A: First off, you’re way a head of the game compared to most personal trainers out there if you’re making an effort to read everyday. What’s more, you’re reading the right people – Mike Boyle, Eric Cressey, Alywn Cosgrove, etc. Give yourself some credit. Secondly, I’d go so far as to say that even the aforementioned people you listed are still learning – ALL. THE. TIME. Eric is one of my best friends, and I know for a fact that he’s a machine when it comes to continuing education. It just comes down to repetition and repeated exposures to the same material. He didn’t become the “shoulder guy” overnight.
Likewise, look at someone like Bill Hartman (who, along with Mike Robertson, co-owns IFAST). The man is, for all intents a purposes, brilliant. I remember a few months ago when he was in Boston for a speaking engagement, I drove into the city to pick him up and take him out to our facility to hang out for the day. On the drive out, we started talking about various things training related. At some point he started talking about, I don’t know, how the medulla oblongata affects tibial translation, which in turn, sends a sensory impulse to the rotator cuff to shut down, and as a result would explain why someone has medial knee pain when they squat (or something like that). Now, I consider myself fairly knowledgeable, but when Bill asked me what my thoughts were, I couldn’t help but feel like the character Lennie from Of Mice and Men
(Deer in headlights)
Tell me about dem rabbits, again!
The point I’m trying to make is that, even us so-called “experts” don’t know everything about anything. This isn’t to say that I don’t find value in mastering a niche market, however. You noted that we tend to hone in on shoulders at Cressey Performance. This, makes sense. I don’t have the exact numbers in front of me, but I’d guess that roughly 75% of out clientele are athletes. Of those, 80-90% are baseball players. The shoulders kind of play a significant role in that sport, and would help explain why Eric (and to a smaller degree, myself) talk a lot on that topic.
Concurrently, I tend to handle a larger load of the female and fat-loss clientele that we have at the facility. As such, I tend to spend a lot of my time reading up on programming ideas, fat loss protocols, postural stuff, and corrective strategies for when I have to program around injuries, boo-boo’s and what not.

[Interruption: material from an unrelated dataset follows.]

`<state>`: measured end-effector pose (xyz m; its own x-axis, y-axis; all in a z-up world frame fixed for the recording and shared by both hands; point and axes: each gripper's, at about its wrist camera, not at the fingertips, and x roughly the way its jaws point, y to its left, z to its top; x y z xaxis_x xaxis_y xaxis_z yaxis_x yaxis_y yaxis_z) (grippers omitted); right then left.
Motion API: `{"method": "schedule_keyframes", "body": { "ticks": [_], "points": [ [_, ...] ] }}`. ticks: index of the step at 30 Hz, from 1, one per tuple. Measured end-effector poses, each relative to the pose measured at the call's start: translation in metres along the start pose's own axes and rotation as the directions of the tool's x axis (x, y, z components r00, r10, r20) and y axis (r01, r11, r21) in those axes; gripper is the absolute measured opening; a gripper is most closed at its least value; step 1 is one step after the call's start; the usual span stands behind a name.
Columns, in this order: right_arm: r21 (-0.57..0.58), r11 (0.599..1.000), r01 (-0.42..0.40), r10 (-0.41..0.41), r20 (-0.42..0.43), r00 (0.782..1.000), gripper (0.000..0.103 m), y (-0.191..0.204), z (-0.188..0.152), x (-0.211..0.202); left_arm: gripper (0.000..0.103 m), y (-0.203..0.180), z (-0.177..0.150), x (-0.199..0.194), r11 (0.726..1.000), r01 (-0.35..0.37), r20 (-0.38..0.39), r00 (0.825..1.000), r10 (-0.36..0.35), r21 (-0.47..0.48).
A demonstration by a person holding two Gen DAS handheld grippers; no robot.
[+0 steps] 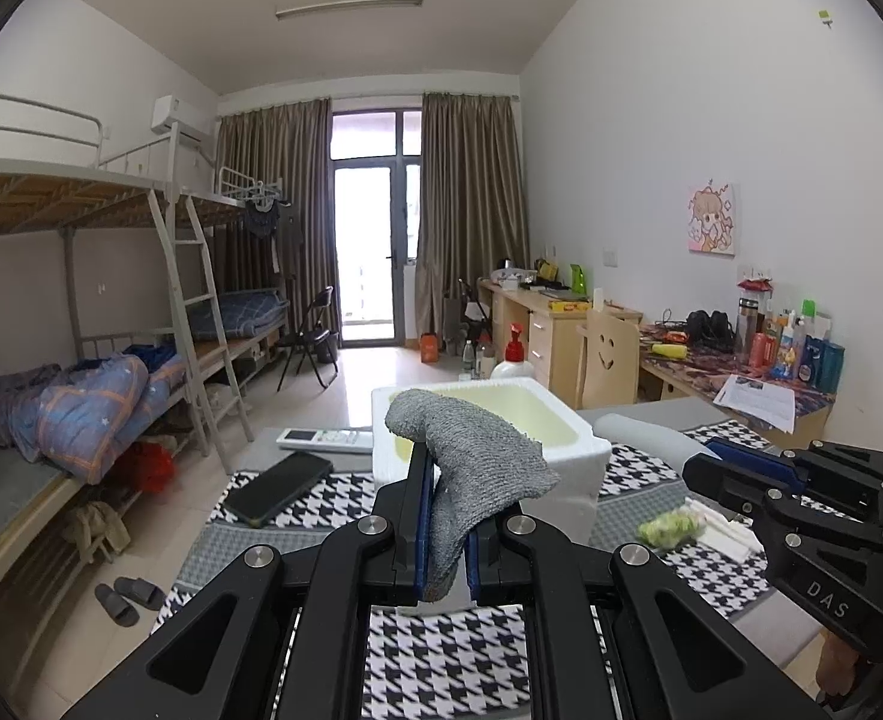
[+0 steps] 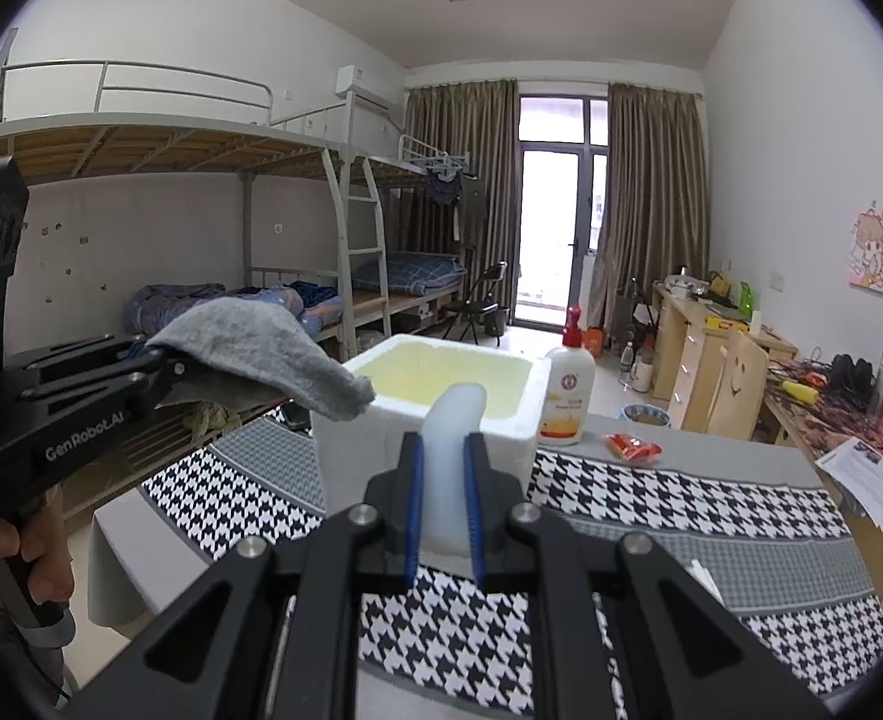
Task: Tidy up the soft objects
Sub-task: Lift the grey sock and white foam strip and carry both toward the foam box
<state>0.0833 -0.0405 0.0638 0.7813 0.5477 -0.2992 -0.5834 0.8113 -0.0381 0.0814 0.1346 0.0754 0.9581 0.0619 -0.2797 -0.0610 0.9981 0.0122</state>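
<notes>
Left hand-held gripper [image 1: 441, 531] clenched on a grey knitted cloth [image 1: 471, 456], pinched low between the blue pads with the free end flopping up and forward, draping just above the near rim of the white foam box [image 1: 579, 450]. Seen from the right wrist view as well: same grey cloth [image 2: 261, 348] hanging off the left tool, tip just at the box's left near corner, box [image 2: 351, 438] open-topped with a yellowish inside. Right hand-held gripper [image 2: 444, 516] clenched on a pale foam piece [image 2: 456, 456], held upright, long axis standing roughly vertical, directly in front of the box's near wall. Box straight ahead of both tools, standing on the houndstooth-covered worktop [image 2: 681, 498]. Left tool probably nearer to a drop (cloth tip already at the rim, only a short push forward over the opening needed before letting go). Right tool likely needing a lift over the near wall first, since the foam piece sits in front of it rather than above it. Small greenish soft lump [image 1: 669, 527] lying on the worktop beside the box, near the right tool, not yet collected.
</notes>
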Motion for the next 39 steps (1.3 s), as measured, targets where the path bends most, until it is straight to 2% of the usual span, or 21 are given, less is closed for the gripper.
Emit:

Similarly, as our resident massage therapist/coach, Chris Howard tends to focus the majority of his time reading up on massage therapy techniques and anatomy. Combined, all three of us are studying various other topics that make us a little more well-rounded, too (functional anatomy, nutrition, assessment strategies, Jamie Eason pictures, you know the important stuff).
I guess, in the end, my best answer would be to be patient. Rome wasn’t built in a day. As you noted, you’ve been training people for three years. If you’re going to be making this a career, you have plenty of time to get better and master your craft. Moreover, be cognizant of who your clientele are. I mean, while it’s not wrong, it wouldn’t make much sense to spend the bulk of your time reading up on how to train MMA fighters when you typically train 45 year old housewives. Conversely, if something interests you, then read about it. No one ever got dumber from reading and studying things that interest them.
To summarize: the only way you’re going to get better is by actually doing it. We all know of someone who’s been talking about going to the gym for months (if not years), and they’ve never stepped foot in one. Also, have some perspective. A few of those names you noted above (Boyle, Cosgrove) have been in the industry for a loooooooong time. As well, while people like you and I look up to them and think we’ll never reach their status, I find solace in the fact that even they, to some degree, are still trying to get better. That’s saying something!